Mogens steuerte auf zitternden Knien die nächste Sitzgelegenheit an, die er entdeckte: den großen Ohrensessel hinter Graves’ Schreibtisch, der zugleich das einzige Möbelstück im Raum war, das auch nur halbwegs bequem aussah. Minutenlang blieb er einfach dahinter sitzen, lauschte mit geschlossenen Augen auf das schwere Schlagen seines Herzens, das sich nur ganz allmählich wieder beruhigte, und genoss das Prickeln und Kribbeln, mit dem das Gefühl bleierner Schwere in seinen Gliedern in eine angenehme Müdigkeit überging. Erst nach einer geraumen Weile und nachdem sich auch das immer noch anhaltende Schwindelgefühl hinter seiner Stirn gelegt hatte, wagte er es wieder, die Lider zu heben.
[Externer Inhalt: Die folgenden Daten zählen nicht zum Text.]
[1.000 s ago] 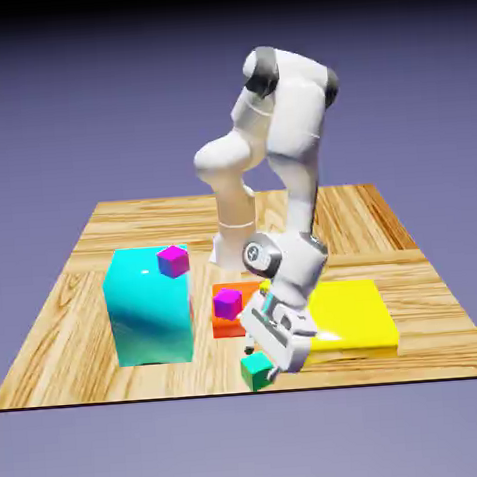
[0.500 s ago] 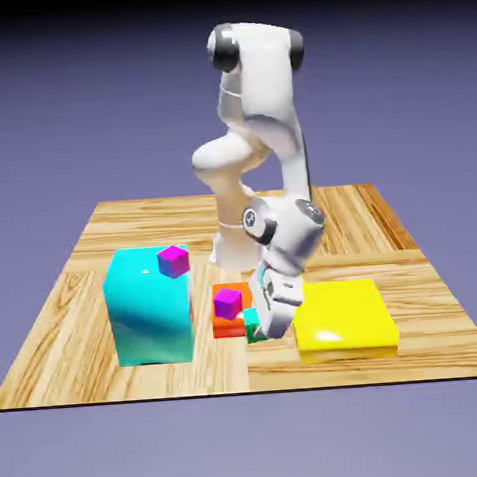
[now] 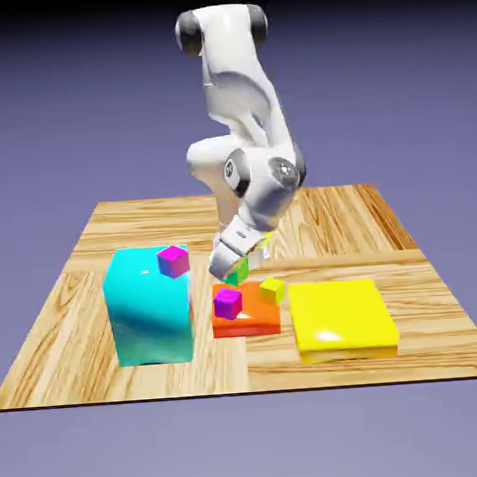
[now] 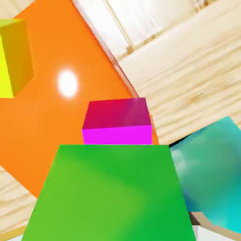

    Vielleicht hätte er das besser nicht getan. Der Raum war von einem hellen Sonnenlicht erfüllt, wie er es möglicherweise monatelang nicht mehr gesehen hatte, vielleicht überhaupt noch nie, seit Doktor Jonathan Graves hier eingezogen war, und dennoch machte das Licht ihn nicht wirklich hell . Es war wieder genau wie vorhin, als er das Fenster geöffnet hatte, ja, diesmal beinahe noch schlimmer: In jenem zeitlosen Moment, in dem die Dunkelheit hinter seinen Lidern nicht mehr da war, das helle Licht der Nachmittagssonne seine Netzhäute aber auch noch nicht erreicht hatte, hatte er abermals das Gefühl, einen Blick in eine dritte, unheimliche Welt zu werfen, in die Dimensionen der Dämmerung, in der jener im Grunde gar nicht existente, winzige Augenblick für alle Zeiten gefangen war, den es zwischen der Schöpfung und dem absoluten Nichts gegeben haben mochte; samt all den unfertigen, von unvorstellbarem Hass auf alles Lebende und Fühlende beseelten Kreaturen, die darin lebten.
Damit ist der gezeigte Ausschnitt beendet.